E eu aqui a sussurrar seu nome
Como uma canção moderna
E eu aqui a tropeçar
Nas minhas próprias pernas

Ele se foi
Ele se foi
Meu Deus! Ele se foi...
Não sei se espero o amor me matar
Ou se afogo meu peito
No seu próprio mar.

segunda-feira, 10 de novembro de 2008

amar é a maré *

Poema IX - Analice Alves

Queria que o pus
Da minha ferida
Transformasse-se em poesia
E que a cicatriz que ali se forma
Fosse mais do que tatuagem
Lembrança da dor que senti
Mais uma aprendizagem


Poema X - Analice Alves

Beije-me com cautela
Se não tiveres amor
Uses de tua reserva
Não o quero todo
Mas, por favor, um bom bocado!
Lembre-se que me formei
De tua costela
E, ao contrário de Eva,
Não tenho medo do pecado.
.
* é também um poema

segunda-feira, 3 de novembro de 2008

Welcome to the jungle

Discos voa-dores - Analice Alves

Escrevo sobre a vida
Mas queria declamar a morte
Esta é sorte de poucos
É triste por ser o fim
É feliz por ser um começo

A vida é luz apagada
O mundo é solitária escura
Onde desconhecidos me chutam
A fim de me atingir o ventre

Rezo e grito ao vento
Minha crença é no invisível
Mas, certas horas, meus olhos imploram
Eles querem ver-te, meu Deus!

Apareça iluminado em minha frente
Apareça de surpresa quando eu sair do banho
Apareça no banco de trás de um táxi

Longe de mim ser comparada à Schopenhauer
Mereceria algumas chibatadas por escrever
seu nome em tão obscuro poema
Longe de mim ser comparada à Augusto
Dele só quero os anjos e a costela

- Que saudade de escrever os poemas que nunca escrevi!

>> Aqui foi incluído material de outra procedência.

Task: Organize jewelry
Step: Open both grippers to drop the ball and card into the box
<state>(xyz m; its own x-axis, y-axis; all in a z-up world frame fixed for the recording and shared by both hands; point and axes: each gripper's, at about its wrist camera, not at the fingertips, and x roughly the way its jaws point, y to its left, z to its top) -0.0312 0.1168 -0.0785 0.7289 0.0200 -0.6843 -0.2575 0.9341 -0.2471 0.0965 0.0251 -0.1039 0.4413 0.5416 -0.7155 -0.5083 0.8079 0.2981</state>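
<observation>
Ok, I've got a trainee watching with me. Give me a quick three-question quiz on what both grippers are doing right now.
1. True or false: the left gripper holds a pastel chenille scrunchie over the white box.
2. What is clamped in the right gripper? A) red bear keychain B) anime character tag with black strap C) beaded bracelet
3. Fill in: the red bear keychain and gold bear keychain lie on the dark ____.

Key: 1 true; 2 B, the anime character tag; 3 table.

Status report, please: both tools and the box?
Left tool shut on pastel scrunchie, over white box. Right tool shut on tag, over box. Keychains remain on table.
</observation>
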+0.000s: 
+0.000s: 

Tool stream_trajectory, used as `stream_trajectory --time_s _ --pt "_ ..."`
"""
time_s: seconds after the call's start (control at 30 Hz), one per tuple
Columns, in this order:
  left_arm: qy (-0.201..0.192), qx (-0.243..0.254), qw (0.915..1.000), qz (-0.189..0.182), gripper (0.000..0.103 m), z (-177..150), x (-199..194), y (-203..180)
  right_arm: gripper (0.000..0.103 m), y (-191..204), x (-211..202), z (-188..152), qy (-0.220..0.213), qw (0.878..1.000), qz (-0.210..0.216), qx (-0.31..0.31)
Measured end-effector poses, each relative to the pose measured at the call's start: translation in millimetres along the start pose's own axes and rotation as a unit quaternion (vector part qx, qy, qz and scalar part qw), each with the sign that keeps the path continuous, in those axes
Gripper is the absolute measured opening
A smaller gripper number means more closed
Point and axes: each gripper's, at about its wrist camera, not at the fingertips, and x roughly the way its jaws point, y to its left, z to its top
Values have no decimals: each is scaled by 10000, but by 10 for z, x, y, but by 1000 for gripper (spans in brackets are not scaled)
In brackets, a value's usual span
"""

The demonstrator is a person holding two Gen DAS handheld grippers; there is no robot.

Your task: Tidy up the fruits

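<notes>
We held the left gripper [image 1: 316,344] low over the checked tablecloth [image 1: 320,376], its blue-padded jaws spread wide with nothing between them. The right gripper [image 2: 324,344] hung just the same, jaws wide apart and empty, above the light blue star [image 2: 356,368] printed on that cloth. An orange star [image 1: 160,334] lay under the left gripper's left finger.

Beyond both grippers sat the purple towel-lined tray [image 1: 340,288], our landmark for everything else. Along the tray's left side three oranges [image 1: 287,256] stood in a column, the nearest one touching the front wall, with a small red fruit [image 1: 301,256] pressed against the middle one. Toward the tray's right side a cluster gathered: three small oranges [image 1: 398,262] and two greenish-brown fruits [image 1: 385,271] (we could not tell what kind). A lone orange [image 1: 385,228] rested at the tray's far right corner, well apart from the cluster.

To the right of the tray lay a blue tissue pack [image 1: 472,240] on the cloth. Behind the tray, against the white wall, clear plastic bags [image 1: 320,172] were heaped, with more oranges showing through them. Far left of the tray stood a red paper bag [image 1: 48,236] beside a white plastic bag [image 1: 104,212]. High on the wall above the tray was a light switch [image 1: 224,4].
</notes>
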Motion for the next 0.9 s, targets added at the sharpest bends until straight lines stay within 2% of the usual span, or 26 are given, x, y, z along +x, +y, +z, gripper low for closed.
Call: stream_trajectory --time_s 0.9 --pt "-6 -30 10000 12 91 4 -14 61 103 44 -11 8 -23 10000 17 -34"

Meus olhos são discos voadores vazios
Caindo em Plutão
Meus dedos são patas de insetos
Quais as de Gregor Samsa

Deus, me abdusa com tua nave espacial
Leve-me contigo a um paraíso não-fiscal
Ou então, ressucite Guimarães
Pra eu me perder em seus sertões
Proteja os Homens que ainda amam

- Que vontade de lembrar minha morte pra ver se sofri!

Ó mundo, morrerei sem realizar meus planos
Ficaste desumano de tanta humanidade
Meus sonhos são impossíveis
Porque um ser solitário só constrói realidade.

- Que liberdade encontro eu na vida que nunca vivi?